─── Source material ───
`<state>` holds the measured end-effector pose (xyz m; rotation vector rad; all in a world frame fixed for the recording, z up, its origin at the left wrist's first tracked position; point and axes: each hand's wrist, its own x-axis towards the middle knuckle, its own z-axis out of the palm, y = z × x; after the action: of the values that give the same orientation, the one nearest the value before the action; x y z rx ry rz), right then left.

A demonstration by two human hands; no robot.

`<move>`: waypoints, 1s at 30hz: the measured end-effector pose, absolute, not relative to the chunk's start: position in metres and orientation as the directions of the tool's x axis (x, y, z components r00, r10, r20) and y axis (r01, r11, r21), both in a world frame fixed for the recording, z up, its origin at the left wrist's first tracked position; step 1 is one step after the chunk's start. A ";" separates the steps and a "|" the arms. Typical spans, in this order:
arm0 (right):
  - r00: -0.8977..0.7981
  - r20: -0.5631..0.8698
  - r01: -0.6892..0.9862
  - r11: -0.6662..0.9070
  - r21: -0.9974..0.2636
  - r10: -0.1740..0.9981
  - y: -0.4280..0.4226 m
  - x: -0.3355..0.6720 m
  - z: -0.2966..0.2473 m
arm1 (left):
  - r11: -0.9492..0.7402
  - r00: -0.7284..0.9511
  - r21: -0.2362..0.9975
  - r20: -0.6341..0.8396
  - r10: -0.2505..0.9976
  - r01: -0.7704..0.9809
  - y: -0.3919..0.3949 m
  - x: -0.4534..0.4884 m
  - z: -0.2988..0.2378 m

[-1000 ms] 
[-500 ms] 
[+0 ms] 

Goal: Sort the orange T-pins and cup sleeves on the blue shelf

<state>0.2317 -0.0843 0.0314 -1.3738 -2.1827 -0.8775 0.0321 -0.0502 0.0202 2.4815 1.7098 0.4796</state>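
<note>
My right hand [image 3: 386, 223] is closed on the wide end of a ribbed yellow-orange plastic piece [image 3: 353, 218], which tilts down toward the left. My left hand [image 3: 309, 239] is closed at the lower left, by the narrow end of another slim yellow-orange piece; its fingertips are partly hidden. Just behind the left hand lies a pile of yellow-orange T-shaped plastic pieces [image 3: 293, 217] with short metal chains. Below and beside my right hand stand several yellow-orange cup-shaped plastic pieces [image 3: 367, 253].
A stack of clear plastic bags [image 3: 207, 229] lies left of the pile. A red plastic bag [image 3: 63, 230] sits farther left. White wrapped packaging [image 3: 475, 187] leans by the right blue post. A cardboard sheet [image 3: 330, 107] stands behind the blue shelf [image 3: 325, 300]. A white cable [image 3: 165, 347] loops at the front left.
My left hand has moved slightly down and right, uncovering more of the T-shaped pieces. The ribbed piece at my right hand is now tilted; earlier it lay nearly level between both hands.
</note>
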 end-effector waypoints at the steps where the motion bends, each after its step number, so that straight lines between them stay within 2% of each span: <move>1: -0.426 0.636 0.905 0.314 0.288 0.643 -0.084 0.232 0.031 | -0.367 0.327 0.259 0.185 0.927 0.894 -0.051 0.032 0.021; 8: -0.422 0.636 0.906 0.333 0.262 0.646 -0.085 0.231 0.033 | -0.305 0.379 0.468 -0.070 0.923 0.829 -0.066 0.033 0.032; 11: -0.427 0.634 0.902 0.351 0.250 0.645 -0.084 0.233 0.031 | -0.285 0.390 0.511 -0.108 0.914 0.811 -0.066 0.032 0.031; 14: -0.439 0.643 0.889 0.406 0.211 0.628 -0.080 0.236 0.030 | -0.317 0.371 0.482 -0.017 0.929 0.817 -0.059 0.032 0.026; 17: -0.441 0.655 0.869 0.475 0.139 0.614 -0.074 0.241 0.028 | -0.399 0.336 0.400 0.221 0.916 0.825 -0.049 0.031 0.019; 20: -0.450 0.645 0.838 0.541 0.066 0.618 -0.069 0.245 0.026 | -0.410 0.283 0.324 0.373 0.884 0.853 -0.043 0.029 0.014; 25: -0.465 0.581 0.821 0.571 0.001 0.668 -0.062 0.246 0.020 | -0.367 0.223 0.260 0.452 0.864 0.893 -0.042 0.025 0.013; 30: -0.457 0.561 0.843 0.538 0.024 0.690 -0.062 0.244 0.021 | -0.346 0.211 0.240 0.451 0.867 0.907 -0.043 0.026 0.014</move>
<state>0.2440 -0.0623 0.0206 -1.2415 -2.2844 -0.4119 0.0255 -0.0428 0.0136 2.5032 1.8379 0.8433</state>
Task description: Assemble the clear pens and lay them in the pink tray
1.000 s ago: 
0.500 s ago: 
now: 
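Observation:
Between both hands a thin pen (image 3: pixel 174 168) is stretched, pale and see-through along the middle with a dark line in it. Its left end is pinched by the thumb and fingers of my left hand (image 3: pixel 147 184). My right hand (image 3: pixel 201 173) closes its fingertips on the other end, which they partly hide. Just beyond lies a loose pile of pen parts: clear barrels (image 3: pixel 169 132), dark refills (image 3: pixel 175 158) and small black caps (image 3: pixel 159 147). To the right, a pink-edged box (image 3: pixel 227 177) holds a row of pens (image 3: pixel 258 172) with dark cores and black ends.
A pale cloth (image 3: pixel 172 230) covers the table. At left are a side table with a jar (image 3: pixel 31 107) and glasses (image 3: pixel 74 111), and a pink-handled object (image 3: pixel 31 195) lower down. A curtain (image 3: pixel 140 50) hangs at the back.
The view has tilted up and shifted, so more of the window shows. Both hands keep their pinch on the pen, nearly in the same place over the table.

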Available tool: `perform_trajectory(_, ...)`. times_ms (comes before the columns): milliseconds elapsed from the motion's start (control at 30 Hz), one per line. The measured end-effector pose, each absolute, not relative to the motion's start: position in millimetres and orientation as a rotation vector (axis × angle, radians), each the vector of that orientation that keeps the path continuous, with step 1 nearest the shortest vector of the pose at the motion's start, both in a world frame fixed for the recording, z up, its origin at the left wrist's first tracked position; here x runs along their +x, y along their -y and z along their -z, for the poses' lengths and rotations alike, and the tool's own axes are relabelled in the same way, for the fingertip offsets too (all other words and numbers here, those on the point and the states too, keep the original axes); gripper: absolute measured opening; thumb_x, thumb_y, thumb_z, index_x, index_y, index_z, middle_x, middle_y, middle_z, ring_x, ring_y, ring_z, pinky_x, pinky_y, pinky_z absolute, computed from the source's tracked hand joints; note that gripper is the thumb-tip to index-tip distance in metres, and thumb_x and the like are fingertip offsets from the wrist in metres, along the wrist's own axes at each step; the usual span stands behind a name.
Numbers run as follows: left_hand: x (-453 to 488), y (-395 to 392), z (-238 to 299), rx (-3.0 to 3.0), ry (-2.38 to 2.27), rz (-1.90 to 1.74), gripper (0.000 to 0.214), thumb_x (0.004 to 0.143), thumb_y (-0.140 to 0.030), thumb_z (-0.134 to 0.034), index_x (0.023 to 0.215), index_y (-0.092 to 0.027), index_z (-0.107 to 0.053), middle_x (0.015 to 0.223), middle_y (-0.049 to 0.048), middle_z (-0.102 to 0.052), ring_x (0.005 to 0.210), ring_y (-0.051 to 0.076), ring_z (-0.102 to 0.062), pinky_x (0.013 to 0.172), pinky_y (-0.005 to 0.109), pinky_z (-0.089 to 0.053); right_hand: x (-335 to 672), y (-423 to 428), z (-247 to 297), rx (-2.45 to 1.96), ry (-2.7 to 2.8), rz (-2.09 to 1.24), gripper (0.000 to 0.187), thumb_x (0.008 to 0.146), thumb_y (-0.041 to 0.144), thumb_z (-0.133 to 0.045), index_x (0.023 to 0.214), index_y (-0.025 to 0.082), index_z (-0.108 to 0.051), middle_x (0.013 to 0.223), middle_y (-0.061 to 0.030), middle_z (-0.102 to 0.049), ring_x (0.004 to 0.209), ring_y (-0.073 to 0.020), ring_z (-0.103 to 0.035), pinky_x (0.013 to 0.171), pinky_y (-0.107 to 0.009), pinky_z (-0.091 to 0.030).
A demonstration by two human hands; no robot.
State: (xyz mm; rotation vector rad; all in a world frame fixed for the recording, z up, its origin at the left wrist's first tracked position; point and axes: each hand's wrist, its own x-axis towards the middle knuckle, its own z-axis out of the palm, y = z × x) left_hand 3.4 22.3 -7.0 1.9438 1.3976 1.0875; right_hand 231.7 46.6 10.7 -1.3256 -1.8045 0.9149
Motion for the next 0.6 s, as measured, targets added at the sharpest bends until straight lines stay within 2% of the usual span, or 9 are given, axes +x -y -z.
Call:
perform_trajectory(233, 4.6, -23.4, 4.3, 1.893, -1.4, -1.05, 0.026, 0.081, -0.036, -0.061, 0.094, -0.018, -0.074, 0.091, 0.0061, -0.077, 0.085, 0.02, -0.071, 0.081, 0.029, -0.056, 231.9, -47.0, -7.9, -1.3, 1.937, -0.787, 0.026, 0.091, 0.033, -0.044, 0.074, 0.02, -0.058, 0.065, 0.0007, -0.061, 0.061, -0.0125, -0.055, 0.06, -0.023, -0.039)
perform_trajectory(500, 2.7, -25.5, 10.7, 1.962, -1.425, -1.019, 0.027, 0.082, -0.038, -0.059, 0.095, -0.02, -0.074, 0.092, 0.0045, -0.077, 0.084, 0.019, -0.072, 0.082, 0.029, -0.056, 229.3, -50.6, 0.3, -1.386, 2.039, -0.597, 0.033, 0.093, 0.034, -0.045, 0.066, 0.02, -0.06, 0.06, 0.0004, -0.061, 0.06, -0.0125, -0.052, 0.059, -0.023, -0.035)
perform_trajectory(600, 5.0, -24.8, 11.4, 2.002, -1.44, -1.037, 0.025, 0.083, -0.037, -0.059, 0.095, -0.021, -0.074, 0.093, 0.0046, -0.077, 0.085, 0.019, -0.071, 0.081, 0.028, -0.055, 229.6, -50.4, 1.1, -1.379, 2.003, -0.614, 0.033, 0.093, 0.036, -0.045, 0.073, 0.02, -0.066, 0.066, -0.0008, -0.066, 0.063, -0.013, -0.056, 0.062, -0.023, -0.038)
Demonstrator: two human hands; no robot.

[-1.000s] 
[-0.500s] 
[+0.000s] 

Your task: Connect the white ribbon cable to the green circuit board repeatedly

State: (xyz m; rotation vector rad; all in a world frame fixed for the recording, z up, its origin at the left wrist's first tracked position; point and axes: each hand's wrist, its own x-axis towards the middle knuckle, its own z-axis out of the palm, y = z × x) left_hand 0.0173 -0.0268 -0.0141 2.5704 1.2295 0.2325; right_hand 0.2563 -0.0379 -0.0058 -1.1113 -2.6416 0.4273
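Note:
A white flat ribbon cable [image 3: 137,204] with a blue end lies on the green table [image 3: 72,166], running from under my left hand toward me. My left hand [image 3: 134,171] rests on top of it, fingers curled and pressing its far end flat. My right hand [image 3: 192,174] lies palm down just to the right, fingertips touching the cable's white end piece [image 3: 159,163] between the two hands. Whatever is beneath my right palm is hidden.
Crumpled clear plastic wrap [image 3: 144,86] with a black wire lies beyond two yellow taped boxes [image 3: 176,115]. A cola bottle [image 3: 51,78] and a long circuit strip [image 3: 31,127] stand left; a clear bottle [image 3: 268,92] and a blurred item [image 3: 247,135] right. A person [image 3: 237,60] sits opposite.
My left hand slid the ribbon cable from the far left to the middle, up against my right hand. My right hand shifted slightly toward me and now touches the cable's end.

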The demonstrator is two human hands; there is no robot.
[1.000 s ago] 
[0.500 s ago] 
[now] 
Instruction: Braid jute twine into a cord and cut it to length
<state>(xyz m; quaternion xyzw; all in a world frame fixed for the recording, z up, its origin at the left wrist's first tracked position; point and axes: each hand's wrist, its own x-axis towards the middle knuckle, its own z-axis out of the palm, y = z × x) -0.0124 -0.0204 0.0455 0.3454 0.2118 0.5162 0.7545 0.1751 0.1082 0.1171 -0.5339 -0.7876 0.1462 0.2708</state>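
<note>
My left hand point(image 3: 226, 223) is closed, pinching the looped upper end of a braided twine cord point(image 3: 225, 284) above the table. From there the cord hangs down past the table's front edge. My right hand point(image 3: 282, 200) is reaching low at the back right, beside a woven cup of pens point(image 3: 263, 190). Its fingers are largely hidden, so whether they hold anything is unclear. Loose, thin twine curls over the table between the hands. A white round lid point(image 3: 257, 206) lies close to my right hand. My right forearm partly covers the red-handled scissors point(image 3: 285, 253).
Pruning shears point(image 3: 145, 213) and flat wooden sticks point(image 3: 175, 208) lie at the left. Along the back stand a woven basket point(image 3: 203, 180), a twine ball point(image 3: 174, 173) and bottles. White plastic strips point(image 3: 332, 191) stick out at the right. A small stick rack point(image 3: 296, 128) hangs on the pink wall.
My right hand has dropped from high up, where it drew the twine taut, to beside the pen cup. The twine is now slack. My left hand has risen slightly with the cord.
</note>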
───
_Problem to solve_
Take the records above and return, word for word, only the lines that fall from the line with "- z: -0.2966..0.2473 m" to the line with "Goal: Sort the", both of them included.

_The completed task_
  - z: -0.2966..0.2473 m
arm1 (left):
  - r11: -0.9492..0.7402
  - r00: -0.7284..0.9511
  - r21: -0.2362..0.9975
  - r20: -0.6341..0.8396
  - r10: -0.2505..0.9976
  - r01: -0.7704..0.9809
  - y: -0.3919..0.3949 m
  - x: -0.4534..0.4884 m
  - z: -0.2988..0.2378 m

[-1000 ms] 
[-500 ms] 
[+0 ms] 

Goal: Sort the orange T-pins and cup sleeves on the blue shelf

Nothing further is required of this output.